June 4, 2019 Business 0

Senior corporate employees often get an itch to start off on their own after a few years. This is partly because they don’t seem to be getting any more promotions, and their prospects of progressing in their own industry are bleak.

They are also fed up of having to report to bosses and working in what seem to be dead-end jobs. They also secretly believe that they will be able to do a much better job than their seniors, who don’t seem to be doing anything useful. It appears to them that all their managers do is spend time in meetings, while they do all the actual heavy lifting.

Since they know so much about their industry, they believe they would be better off working for themselves, rather than remaining a corporate slave all their life.

They are much more mature; have a great network, and plenty of domain expertise, but this is not enough to become an entrepreneur. They should consider partner with young founders, so their complementary skills can help them to build a successful business.

While this may seem attractive on paper, it does need a lot of courage, and often the culture mismatch dooms these enterprises to failure.
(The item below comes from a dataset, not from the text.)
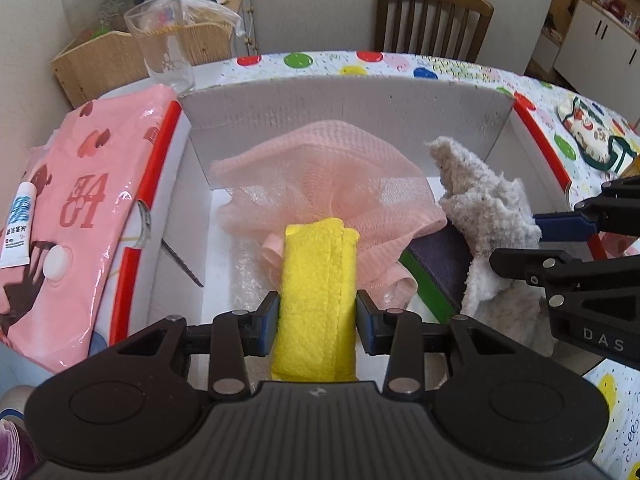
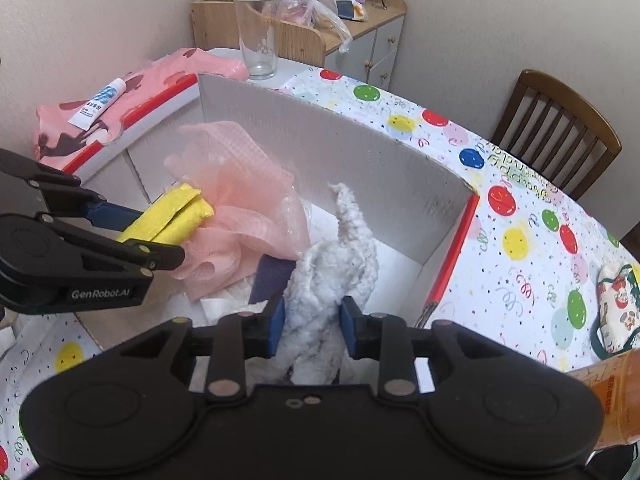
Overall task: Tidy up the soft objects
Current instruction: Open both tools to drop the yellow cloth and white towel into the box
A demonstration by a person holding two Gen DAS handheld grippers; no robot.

Dr. Aniruddh Malapani, Angel Investor

Dr. Aniruddh observed that often a professional in corporation gets the drive to startup of their own when they hit a plateau in their career. Even though they believe that they have all the right ingredients to succeed, they often fail because many of the perceived strengths do not get materialized in the real world. So the question is can they succeed in startup life?

First of all, a startup is not a small version of a large corporation. It is chaotic, too many unpredictable uncertainties. A lot of decisions needs to be taken quickly. Data are often too less to help data-driven decision making. Process driven approach of the corporate professionals and risk-reward analysis for decisions prevents them from taking those quick decisions. Furthermore, there is an ego that comes along with the tag of a past big corporate.

After the 6th month, when usual regular salary doesn’t come in, they get into too much pressure, more so those who have a housing/education/other loans to clear.

A simple rule to see is, whether there has been enough chaos in life and family in the past. That corporate drop out founders who have had a fair bit of chaos in life generally do well, others start a second innings in smaller companies.